Eventually I felt I’d had enough of Paris. Göran and I shook hands. Then I hitchhiked my way back to Sweden. My former classmates had already begun a new school year. I went up to the red-brick school building, but didn’t go inside and had the feeling that I would never regret my decision.
And I never have. What I remember most vividly from my time in Paris is becoming aware of what it is like to belong to the dregs of society. In my case I was working in the black economy, wearing worn-out clothes, frequently hungry. People have no difficulty in identifying poverty – probably because they are so scared of becoming poverty-stricken themselves.
But of course I was only on a brief visit to that world. I could have given up and travelled back to Sweden, returned to grammar school and studied Latin until it was time for my school-leaving examinations.
But I didn’t. Even a short-lived visit to the bottom level of society means that one is faced with one of the most important decisions one has to make in life: what type of society do you want to help to create?
That is the question that has come to dominate my whole life.
26
The hippos
Those six months in Paris taught me that one has to make choices. Every day I had to decide if I was going to smoke or treat myself to a meal slightly more filling than the one I’d had the previous day. I had to decide which museums to visit, or whether I was simply going to wander around, observing people and considering what I was going to write about – not right away but at some time in the future.

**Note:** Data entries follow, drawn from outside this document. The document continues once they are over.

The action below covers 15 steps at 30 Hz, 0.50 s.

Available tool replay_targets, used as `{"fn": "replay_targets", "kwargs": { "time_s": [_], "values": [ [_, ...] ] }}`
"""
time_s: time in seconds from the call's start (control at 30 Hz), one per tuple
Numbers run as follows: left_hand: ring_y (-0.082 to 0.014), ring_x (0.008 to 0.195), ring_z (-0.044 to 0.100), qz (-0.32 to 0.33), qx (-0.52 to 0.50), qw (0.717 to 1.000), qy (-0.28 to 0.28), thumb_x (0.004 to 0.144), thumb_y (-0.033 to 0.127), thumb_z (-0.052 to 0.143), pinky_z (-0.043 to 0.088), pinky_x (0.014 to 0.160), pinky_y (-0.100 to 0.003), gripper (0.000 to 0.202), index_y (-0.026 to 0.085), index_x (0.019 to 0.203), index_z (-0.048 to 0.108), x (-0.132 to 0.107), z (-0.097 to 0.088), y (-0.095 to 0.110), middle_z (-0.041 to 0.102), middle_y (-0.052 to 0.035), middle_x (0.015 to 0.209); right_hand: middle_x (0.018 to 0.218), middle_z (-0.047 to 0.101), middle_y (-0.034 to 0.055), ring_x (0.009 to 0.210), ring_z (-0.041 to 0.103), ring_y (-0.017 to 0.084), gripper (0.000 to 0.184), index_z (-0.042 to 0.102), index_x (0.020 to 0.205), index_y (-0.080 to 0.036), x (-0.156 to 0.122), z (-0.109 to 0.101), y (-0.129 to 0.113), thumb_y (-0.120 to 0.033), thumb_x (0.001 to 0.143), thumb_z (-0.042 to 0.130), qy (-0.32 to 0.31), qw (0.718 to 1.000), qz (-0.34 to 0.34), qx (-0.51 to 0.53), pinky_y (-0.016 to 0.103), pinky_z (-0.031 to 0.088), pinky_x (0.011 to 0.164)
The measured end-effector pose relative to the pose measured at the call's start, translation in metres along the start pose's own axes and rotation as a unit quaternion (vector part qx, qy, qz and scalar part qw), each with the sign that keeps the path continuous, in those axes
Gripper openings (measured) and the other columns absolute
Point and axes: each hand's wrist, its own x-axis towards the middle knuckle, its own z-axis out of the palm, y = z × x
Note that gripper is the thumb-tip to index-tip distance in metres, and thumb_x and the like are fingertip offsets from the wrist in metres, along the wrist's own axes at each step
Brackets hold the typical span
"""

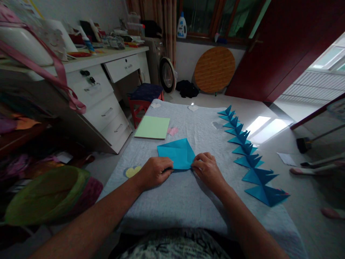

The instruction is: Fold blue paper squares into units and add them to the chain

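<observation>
A blue sheet of origami paper (pixel 176 154), partly folded and creased, lies on the cloth-covered table (pixel 167 205) in front of me. My left hand (pixel 157 171) pinches its near left edge between thumb and fingers. At the near right corner, my right hand (pixel 206 165) grips the paper the same way. Beyond my left hand rests a stack of light green paper squares (pixel 152 127). Along the table's right side runs a row of several folded blue origami pieces (pixel 252 162) with pointed tips.
White drawers (pixel 104 108) and a cluttered desk stand to the left, with a green-rimmed basket (pixel 45 194) below. Past the table are a red stool (pixel 140 104), a washing machine with its door open (pixel 167 75) and a round wooden board (pixel 215 70). A broom (pixel 304 145) is on the right.
</observation>
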Motion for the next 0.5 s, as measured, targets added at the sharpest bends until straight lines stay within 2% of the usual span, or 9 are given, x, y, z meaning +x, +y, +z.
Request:
{"fn": "replay_targets", "kwargs": {
  "time_s": [0.23,0.4,0.5],
  "values": [
    [-0.0192,0.084,0.066,-0.027,-0.054,0.998,-0.012,0.089,0.027,0.063,0.051,0.080,-0.031,0.009,0.020,0.087,0.068,0.003,0.004,0.001,0.070,-0.0050,0.086,0.096,0.068,0.0052,0.096,0.058,0.024,0.010,0.074,0.085,-0.023,-0.019,0.001,-0.002,-0.013,0.083,0.071,0.008,0.994,0.068,0.087,0.041,0.042,0.088],
    [-0.0193,0.083,0.062,-0.103,-0.068,0.992,0.003,0.088,0.032,0.065,0.049,0.080,-0.033,0.015,0.018,0.083,0.067,0.010,0.000,0.001,0.068,-0.0036,0.084,0.094,0.067,0.0045,0.096,0.058,0.023,0.011,0.073,0.080,-0.022,-0.019,0.009,0.002,-0.012,0.083,0.069,0.025,0.987,0.100,0.121,0.040,0.040,0.089],
    [-0.0206,0.091,0.061,-0.140,-0.071,0.987,0.011,0.086,0.031,0.067,0.049,0.086,-0.035,0.014,0.018,0.080,0.067,0.012,0.000,-0.001,0.066,-0.0047,0.094,0.095,0.067,0.0048,0.097,0.057,0.023,0.011,0.072,0.079,-0.023,-0.018,0.011,0.004,-0.014,0.084,0.067,0.028,0.986,0.110,0.118,0.040,0.039,0.090]
  ]
}}
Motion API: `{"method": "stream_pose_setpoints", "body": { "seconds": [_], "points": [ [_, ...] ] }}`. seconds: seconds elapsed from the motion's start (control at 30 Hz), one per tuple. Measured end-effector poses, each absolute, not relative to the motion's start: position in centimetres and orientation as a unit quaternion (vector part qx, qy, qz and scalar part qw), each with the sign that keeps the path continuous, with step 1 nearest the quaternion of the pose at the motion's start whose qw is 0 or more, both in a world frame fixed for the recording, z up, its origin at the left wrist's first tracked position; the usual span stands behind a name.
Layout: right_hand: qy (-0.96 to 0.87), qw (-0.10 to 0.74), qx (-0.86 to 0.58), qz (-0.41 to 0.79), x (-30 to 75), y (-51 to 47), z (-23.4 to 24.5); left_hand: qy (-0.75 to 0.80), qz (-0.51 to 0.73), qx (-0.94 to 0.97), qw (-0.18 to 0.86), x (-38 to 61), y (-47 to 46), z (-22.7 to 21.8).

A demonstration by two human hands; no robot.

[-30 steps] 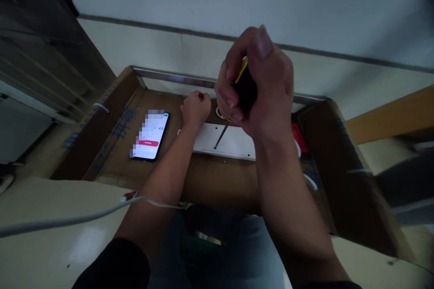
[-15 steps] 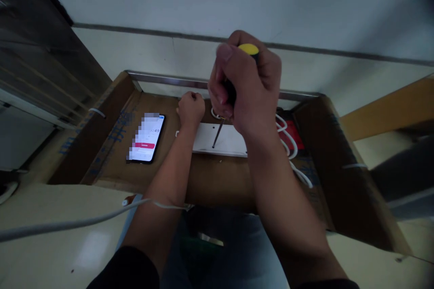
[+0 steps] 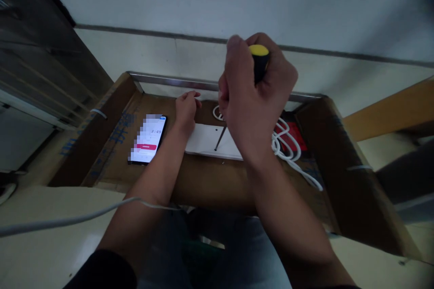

Making decisions meant taking life seriously. Paris, where people were still affected by the recently ended colonial war in Algeria, taught me that. It was also shortly before the protests against the Vietnam War reached their maximum intensity. I myself was the teacher, but so were all the other people hurrying past me along the pavements or rushing down to the metro stations.
Even if, later in my life, I have occasionally made wrong choices, I still believe that not making any choices at all is a grave mistake. I am often intrigued by people who just drift along with the mainstream, never questioning aspects of their environment or trying to change things. People are different, and of course that in itself leads to different views about society. But choices that go deeper than that and are about what you intend to do with your life are the most important decisions you will ever have to make – and you must make them.
There is a little grocer’s shop in Antibes I generally go to when I am staying in the town. A man sits behind the counter from seven o’clock in the morning until the shop closes twelve hours later. He has a little television set that he watches. I have never entered his shop when he hasn’t been staring at the flickering screen. He seems to watch absolutely everything. More or less reluctantly he interrupts his viewing to accept payment for goods sold. Before I leave the shop he has always returned to his telly.
He is very friendly. He seems contented enough. But his life horrifies me. Has he really chosen to stare at that television screen and made it the meaning of his life?
—
For most people life comprises a series of circumstances that affect us and our ability to make conscious decisions as to how to deal with those situations.
One day I wandered round a street corner and happened to bump into the woman I eventually married. I couldn’t know that she would be walking just there at that particular time; but I – or we – were then able to choose to react positively to that chance encounter, and we got married.
The most difficult decisions I have ever had to make in my life concerned abortion. On two different occasions I put pressure on a woman to have an abortion. Each time it was her choice, her decision, that is clear. But looking back, I feel that the pressure I put on these two women was too great. In several ways I made it into my decision, despite the fact that it should always be the woman who decides what to do with her own body.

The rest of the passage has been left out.